Faculty, graduate students, and sometimes staff have given presentations about geography to area schools, reaching approximately 250 students each year. Presentation topics included the geography of Santa Barbara County, the basics of remote sensing, clouds and global warming, maps and map-reading, and weather and seasons in Santa Barbara. For instance, Professor Clarke has given a Powerpoint presentation to Dos Pueblos High School on the five themes of Geography: Location, Place, Region, Human Environmental Interaction, and Movement. He showed different kinds of maps, five air photos of the Dos Pueblos area from 1943 to 1998, maps of population changes in the Santa Barbara area, and more.


When the Geography Department began, planning was generally done year to year. During Church’s years as Chair, planning shifted to five-year spans. Now, it encompasses strategic, long-term goals. At the January 2003 faculty retreat, plans were projected to 2010. The faculty give full input and review during their annual retreats, which are all-day and located off the main campus.


“For of those to whom much is given, much is required,” spoke President-elect John F. Kennedy to the Massachusetts legislature in 1961.[a] With growth into a solid, relatively large department, UCSB Geography has been shifting gears from young upstart to leader among peers. Golledge was President of the Association of American Geographers in 2000. Clarke was President of the Cartography and Geographic Information Society in 2001. The Department hosted the annual conference for the Association of Pacific Coast Geographers in 2001.
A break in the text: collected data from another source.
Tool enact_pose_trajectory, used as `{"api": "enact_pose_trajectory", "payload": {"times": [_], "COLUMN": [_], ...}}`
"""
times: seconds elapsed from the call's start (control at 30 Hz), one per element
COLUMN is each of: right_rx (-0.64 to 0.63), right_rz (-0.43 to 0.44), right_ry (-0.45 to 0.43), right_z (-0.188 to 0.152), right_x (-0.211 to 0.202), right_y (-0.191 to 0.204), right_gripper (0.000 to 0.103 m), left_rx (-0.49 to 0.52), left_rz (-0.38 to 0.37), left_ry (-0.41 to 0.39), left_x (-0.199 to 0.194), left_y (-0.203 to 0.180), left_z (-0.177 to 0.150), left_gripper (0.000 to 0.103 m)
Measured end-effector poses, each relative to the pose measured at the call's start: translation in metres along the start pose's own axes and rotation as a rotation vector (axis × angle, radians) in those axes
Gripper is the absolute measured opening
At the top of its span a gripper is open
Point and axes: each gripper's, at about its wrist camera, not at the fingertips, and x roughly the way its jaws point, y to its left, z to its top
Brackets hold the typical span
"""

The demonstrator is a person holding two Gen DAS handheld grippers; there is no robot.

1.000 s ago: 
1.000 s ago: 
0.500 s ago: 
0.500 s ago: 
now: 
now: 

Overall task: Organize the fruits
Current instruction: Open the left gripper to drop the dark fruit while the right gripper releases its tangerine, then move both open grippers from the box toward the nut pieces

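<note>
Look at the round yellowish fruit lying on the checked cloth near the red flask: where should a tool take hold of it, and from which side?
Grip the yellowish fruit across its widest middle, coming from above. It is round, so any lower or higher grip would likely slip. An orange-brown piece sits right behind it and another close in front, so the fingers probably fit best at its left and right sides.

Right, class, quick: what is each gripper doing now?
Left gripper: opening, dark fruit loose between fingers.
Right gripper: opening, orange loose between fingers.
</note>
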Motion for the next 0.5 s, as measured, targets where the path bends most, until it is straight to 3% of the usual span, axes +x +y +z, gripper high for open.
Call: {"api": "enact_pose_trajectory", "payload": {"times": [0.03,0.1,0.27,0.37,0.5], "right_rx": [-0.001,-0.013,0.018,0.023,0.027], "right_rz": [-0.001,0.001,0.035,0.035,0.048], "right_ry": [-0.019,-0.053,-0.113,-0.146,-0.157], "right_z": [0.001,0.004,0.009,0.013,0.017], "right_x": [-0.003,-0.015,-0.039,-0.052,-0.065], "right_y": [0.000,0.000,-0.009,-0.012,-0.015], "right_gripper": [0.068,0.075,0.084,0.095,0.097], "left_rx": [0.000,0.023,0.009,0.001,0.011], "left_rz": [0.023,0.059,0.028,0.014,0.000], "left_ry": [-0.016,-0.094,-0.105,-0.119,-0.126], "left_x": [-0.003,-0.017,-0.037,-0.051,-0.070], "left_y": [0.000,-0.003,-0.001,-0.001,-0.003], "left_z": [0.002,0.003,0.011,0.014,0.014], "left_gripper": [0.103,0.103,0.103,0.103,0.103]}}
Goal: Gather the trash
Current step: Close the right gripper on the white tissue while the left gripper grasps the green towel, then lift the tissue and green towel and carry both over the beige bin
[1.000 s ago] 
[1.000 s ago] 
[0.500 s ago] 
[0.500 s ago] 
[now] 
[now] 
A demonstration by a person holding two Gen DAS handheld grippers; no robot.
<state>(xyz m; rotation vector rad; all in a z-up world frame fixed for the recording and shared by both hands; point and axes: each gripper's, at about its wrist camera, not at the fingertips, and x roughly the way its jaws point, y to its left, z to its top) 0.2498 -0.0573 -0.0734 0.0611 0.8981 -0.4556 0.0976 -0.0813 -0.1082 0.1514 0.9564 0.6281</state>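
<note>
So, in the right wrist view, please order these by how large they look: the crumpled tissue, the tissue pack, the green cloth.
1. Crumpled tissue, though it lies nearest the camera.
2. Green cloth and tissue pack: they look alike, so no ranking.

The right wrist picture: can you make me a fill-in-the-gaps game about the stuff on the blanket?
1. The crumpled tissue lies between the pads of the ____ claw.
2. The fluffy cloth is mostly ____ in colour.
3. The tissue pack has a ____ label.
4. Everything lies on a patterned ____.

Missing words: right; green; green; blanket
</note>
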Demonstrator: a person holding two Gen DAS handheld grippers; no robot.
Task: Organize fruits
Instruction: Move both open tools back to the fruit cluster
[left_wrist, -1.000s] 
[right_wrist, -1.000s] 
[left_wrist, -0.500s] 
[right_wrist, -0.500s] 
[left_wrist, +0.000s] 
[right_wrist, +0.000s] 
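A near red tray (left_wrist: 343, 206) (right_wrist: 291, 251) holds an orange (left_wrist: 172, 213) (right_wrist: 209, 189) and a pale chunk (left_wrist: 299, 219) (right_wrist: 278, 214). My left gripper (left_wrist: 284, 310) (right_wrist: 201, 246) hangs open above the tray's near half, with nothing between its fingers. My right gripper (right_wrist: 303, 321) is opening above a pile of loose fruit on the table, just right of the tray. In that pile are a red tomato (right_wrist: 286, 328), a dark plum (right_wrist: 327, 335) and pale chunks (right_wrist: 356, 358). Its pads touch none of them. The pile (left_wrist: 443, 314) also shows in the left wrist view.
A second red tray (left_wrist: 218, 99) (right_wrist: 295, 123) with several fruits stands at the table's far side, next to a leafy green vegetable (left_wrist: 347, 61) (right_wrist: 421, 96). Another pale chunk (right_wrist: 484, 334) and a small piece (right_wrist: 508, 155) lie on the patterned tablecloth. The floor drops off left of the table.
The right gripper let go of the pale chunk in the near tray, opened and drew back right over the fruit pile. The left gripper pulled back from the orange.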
The model of “servant leader” may well offer the Department an avenue for future growth. Written about in the business community, servant leaders recognize that teams are more powerful than the sum of the individuals and recognize people as their prime (and appreciating) assets. The principles of leadership are based on strengthening the bonds of respect, responsibility, and caring for those around you.[b] Traditional heirarchical leadership, with one person in charge at the top of the pyramid, no matter how good the top person is, breaks down after a certain size. It also doesn’t develop each individual to the fullest. More powerful can be the model where the principal leader is “primus inter pares” — first among equals. As professors not only pursue their own research and careers, but support and serve others — within the Department, on campus, and in the wider community — the UCSB Geography Department can continue to blossom.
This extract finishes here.